BRIEF
Among the entries below, only the lines starting at the one with "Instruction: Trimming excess" and ending at the one with "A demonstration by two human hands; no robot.", both included, are to be printed exactly.

DATA RECORDS

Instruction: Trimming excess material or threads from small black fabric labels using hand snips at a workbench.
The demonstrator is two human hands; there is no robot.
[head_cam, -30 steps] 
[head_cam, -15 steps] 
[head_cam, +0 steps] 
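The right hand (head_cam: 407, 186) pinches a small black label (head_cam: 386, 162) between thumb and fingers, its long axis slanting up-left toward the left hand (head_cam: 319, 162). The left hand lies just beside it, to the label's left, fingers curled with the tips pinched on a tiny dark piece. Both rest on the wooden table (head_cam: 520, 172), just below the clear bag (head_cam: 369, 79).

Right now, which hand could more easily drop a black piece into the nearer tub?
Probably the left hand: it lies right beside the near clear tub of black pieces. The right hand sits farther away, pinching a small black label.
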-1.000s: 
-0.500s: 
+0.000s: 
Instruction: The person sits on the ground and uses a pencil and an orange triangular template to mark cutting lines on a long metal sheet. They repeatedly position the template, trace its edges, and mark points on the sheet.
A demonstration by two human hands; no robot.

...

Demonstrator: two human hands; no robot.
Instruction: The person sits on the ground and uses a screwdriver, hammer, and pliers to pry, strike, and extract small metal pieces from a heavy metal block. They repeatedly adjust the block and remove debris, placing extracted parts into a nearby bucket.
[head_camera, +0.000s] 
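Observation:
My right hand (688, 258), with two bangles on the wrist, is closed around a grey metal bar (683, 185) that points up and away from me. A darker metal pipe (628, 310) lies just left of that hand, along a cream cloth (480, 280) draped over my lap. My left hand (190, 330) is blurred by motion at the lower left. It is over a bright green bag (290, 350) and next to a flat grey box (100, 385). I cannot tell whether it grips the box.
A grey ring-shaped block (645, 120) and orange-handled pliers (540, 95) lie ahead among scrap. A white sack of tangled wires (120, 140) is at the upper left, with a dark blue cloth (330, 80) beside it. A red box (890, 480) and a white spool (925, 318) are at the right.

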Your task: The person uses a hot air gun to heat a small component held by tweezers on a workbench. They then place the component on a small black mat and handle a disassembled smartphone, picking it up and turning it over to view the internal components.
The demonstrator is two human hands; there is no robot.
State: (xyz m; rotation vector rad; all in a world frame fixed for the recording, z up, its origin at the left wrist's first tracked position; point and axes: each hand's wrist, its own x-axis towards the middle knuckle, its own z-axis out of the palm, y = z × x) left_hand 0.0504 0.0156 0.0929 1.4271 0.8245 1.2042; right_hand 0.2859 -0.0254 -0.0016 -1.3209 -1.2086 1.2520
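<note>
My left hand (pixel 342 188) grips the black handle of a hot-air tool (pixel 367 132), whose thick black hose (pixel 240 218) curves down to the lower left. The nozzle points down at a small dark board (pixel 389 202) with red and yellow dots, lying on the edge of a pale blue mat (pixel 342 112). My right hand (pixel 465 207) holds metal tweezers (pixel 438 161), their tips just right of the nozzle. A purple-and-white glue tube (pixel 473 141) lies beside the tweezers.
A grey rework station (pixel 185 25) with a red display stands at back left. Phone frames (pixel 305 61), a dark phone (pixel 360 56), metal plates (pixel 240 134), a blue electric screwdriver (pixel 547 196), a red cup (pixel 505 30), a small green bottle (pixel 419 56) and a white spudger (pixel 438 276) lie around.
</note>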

SOLUTION TO THE PROBLEM
Instruction: Trimming excess material or threads from small black fabric labels using hand snips at a workbench.
The demonstrator is two human hands; there is no robot.
[head_cam, -30 steps] 
[head_cam, -15 steps] 
[head_cam, +0 steps] 
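The right hand (head_cam: 407, 186) pinches a small black label (head_cam: 386, 162) between thumb and fingers, its long axis slanting up-left toward the left hand (head_cam: 319, 162). The left hand lies just beside it, to the label's left, fingers curled with the tips pinched on a tiny dark piece. Both rest on the wooden table (head_cam: 520, 172), just below the clear bag (head_cam: 369, 79).

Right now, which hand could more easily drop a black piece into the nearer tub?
Probably the left hand: it lies right beside the near clear tub of black pieces. The right hand sits farther away, pinching a small black label.
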-1.000s: 
-0.500s: 
+0.000s: 
Instruction: The person sits on the ground and uses a pencil and an orange triangular template to mark cutting lines on a long metal sheet. They repeatedly position the template, trace its edges, and mark points on the sheet.
A demonstration by two human hands; no robot.

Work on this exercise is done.